Marne kanalından Mosel Nehri’ne bağlanınca Fransa’nın güzellikleri arkamızda kaldı. Lüksemburg’la Almanya arasında sınır oluşturan, Unesco Dünya Mirası listesindeki Mosel Nehri’nde pırıl pırıl köyler, hala içlerinde yaşanan romantik şatolar, güneşe bakan yanları üzüm bağlarıyla süslü kimi zaman çok dik yamaçlar ve şarap kültürüyle yoğrulmuş başka bir dünyaya geçtik. Mosel hem tabiatıyla hem şipşirin kasaba ve köyleri, çevresinde piknik yapan, bisiklete binen, nadir güneşli günlerde sıcağın tadını çıkaran cana yakın insanları, kürekçileri, turist gemileri, üzüm bağlarıyla bizi büyüledi.
Çok yağmurlu ve çok soğuk bir bahardı, teknedeki kaloriferimiz hemen hemen hiç kapanmadı, kışlık giysilerimizi, şapka ve eldivenlerimizi çok nadiren çıkarabildik, defalarca sabahları uyandığımızda güverteden buz kazıdık.

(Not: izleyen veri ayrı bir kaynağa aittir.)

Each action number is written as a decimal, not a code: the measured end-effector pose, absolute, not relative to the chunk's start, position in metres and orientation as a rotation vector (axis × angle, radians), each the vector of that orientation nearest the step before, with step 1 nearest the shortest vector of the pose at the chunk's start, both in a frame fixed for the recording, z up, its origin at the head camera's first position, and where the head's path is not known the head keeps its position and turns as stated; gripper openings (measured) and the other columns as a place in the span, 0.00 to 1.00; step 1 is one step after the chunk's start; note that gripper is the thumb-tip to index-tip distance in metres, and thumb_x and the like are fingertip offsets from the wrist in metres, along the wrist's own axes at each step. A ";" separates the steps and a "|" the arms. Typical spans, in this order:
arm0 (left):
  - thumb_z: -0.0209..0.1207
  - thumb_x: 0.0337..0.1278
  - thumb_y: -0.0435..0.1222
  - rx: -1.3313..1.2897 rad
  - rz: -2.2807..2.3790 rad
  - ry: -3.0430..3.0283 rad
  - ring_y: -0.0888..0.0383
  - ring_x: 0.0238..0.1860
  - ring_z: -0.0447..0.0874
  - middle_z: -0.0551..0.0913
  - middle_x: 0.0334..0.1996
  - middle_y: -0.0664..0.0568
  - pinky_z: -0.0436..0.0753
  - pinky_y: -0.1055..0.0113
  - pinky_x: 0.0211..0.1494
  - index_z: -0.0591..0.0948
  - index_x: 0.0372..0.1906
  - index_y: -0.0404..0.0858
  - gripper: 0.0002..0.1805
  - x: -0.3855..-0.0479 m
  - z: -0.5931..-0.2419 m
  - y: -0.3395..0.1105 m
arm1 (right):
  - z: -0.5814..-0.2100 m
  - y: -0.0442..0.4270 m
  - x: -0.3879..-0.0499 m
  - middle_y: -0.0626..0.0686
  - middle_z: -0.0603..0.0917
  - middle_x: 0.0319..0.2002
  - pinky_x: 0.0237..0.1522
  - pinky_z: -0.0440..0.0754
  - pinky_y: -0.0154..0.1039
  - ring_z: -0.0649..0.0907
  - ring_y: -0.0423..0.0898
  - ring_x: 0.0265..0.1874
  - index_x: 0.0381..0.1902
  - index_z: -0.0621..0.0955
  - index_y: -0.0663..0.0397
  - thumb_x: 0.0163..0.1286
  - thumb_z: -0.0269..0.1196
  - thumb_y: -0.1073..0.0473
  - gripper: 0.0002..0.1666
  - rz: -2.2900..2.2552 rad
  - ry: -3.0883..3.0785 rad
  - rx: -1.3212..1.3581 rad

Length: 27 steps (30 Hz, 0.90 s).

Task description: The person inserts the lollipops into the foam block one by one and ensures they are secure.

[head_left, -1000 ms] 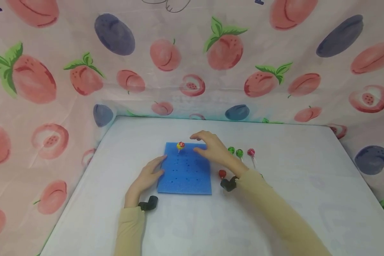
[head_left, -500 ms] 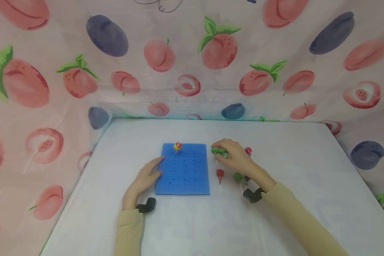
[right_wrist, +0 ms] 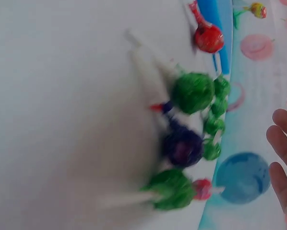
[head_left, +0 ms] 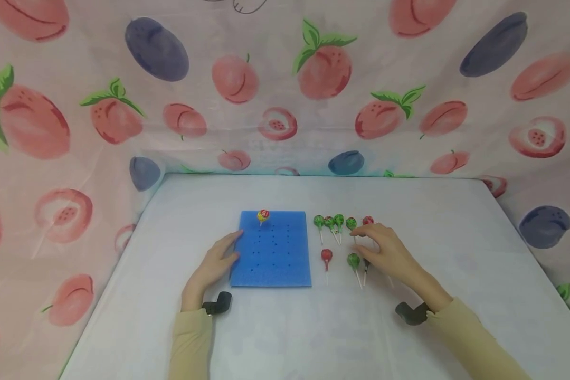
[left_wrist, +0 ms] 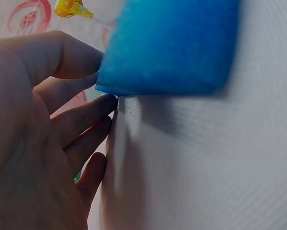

Mosel’in Alman kısmında soğuktan ve yağmurdan yakındığımız bir sabah palaları Hollanda bayraklı 2 çifte dümencili dört kürek teknesi en genci 70 yaşındaki kadınlı erkekli kürekçileriyle neşe içinde limana girip çardak altına kahvaltı etmeye gittiler. Hollanda’nın Breda kentinden kürek çekerek Almanya’ya kadar gelen bu yaşlı sporcuları fotoğraflarken yağmurdan ve soğuktan yakındığımız için utandık. Aynı günün akşamında şatosu ve şarabıyla ünlü Cochem kasabasında bağlandığımız iskele biz yemekten dönüp gelene kadar bir metre yükselen nehir sularının altında kalınca el incesiyle daracık limanın kara tarafındaki daha yüksek rıhtımdan koltuk aldık. Sabah uyandığımızda bu rıhtımın da sahildeki çimenler seviyesine kadar suyun altında kaldığını görünce gülüştük. 392 kilometrelik Mosel’de saatte 2-3 kilometre hızla arkamızdan iten akıntıyla gitmenin keyfini çıkardık, 28 irtifa havuzu geçtikten sonra Almanya’nın Koblenz kentinde Deutsche Ecke-Alman Köşesi’ni dönüp Ren nehrine girince 100 kilometre boyunca kazıyacağımız akıntıyla tanıştık.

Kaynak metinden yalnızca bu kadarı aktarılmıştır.